Going back to what @pawosm-arm mentioned, the profitability metric for the reassociation is indeed too crude to capture this case. This model is only accurate for things that are within the same basic block or more generally have the same execution frequency. We would need to inject this information somewhere in the model.

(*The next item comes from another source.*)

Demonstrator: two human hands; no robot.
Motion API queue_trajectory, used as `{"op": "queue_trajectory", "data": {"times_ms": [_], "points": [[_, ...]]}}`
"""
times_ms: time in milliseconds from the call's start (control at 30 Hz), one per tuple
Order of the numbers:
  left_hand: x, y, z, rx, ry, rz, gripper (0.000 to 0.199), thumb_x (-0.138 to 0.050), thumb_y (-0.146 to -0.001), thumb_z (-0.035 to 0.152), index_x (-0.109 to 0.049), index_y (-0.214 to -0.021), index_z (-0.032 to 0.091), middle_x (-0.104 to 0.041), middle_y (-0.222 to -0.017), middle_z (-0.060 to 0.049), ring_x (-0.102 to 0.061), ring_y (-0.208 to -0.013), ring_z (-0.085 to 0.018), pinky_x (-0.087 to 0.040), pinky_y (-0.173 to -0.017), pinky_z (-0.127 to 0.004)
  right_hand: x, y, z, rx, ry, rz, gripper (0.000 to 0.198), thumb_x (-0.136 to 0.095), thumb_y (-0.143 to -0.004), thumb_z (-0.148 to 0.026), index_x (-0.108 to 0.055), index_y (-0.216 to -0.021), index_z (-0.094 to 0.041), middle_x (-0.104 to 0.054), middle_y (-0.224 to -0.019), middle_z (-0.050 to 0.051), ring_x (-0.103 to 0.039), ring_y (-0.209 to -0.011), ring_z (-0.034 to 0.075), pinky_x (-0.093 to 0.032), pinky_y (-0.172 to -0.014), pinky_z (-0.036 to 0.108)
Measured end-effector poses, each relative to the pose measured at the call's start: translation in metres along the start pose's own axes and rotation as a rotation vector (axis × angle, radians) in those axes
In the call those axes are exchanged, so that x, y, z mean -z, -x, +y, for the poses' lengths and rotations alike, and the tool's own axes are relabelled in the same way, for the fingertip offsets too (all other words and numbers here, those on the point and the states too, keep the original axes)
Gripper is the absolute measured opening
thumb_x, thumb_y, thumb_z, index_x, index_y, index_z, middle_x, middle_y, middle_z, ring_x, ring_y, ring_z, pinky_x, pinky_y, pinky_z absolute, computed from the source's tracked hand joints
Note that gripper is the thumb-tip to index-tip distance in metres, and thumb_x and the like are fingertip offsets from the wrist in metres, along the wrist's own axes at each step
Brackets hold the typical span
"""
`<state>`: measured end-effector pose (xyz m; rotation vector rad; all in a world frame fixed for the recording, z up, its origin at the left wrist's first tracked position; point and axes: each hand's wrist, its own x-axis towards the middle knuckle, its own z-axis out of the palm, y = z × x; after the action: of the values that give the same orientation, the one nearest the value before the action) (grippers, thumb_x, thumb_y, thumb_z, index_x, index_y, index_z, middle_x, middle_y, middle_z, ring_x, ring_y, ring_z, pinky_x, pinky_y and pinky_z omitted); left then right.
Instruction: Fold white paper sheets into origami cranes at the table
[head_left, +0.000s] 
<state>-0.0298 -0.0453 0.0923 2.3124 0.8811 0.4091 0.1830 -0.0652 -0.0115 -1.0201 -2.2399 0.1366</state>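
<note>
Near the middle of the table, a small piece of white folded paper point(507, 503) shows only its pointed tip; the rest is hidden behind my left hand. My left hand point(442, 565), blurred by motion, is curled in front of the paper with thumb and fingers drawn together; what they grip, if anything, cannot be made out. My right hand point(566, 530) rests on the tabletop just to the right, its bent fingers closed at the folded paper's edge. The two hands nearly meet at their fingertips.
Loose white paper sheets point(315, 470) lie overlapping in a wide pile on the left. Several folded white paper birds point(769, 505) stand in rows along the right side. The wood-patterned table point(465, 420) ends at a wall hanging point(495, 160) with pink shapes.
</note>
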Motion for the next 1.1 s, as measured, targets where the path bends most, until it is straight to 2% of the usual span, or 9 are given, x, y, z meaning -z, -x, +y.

Unfortunately, I don't have much time to put here.

[qcolombet]

BTW, to make things a little easier for the next person looking at this, the IR reproducer is:

define dso_local void @innermost_loop(i32 noundef %arg, double noundef %arg1, double noundef %arg2, double noundef %arg3, i32 noundef %arg4, ptr nocapture noundef %arg5) local_unnamed_addr {
bb:
  %i = fmul fast double %arg1, %arg3
  %i6 = fmul fast double %arg2, %arg3
  br label %bb7

bb7:                                              ; preds = %bb10, %bb
  %i8 = phi i32 [ 0, %bb ], [ %i11, %bb10 ]
  %i9 = icmp sgt i32 %i8, %arg
  br i1 %i9, label %bb21, label %bb10

bb10:                                             ; preds = %bb7
  %i11 = add nuw nsw i32 %i8, 1
  %i12 = zext i32 %i11 to i64
  %i13 = getelementptr inbounds double, ptr %arg5, i64 %i12
  %i14 = load double, ptr %i13, align 8
  %i15 = fmul fast double %i, %i14
  %i16 = zext i32 %i8 to i64
  %i17 = getelementptr inbounds double, ptr %arg5, i64 %i16
  %i18 = load double, ptr %i17, align 8
  %i19 = fmul fast double %i6, %i18
  %i20 = fadd fast double %i15, %i19
  store double %i20, ptr %i17, align 8
  br label %bb7

bb21:                                             ; preds = %bb7
  ret void
}

Reproducer:

opt -passes=reassociate tmp.ll -S -o -

[pawosm-arm]

Is there a good reason why "Reassociate expressions" pass is executed before LICM? Maybe all that is needed is to ensure different execution order of those passes.

[qcolombet]

Is there a good reason why "Reassociate expressions" pass is executed before LICM? Maybe all that is needed is to ensure different execution order of those passes.

What would this solve?

[pawosm-arm]

Nah nothing, didn't have my morning coffee yet.

[pawosm-arm]

Commit has been merged.